* _TASK GOAL_: Which of the lines below mention the word "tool"? Pull each one out.

* _PROVIDED DATA_:
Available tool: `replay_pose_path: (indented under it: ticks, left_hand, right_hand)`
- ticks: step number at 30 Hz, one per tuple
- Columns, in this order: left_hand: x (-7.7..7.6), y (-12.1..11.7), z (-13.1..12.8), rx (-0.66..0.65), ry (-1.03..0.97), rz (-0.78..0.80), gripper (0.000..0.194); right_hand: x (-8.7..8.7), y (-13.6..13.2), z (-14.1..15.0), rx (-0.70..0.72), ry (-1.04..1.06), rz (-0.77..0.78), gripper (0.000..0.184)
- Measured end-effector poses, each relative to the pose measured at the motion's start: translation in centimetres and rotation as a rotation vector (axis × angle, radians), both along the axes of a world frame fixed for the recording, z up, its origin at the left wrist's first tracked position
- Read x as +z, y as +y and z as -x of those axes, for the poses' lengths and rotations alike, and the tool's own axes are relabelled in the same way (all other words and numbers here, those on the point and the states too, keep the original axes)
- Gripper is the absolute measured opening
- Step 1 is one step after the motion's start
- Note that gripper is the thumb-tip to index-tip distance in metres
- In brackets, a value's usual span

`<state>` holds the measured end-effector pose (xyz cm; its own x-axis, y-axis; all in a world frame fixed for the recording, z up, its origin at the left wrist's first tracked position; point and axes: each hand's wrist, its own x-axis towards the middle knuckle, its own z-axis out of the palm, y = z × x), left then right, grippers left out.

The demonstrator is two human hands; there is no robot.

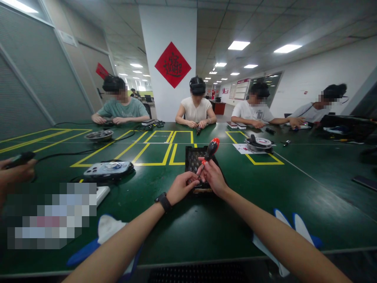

* _RESULT OF THE EXERCISE_:
Available tool: `replay_pose_path: (indented under it: ticks, left_hand, right_hand)`
- Read x as +z, y as +y and z as -x of those axes, for the poses' lengths and rotations alike, and the tool's own axes are relabelled in the same way (all other words and numbers here, those on the point and the states too, keep the original axes)

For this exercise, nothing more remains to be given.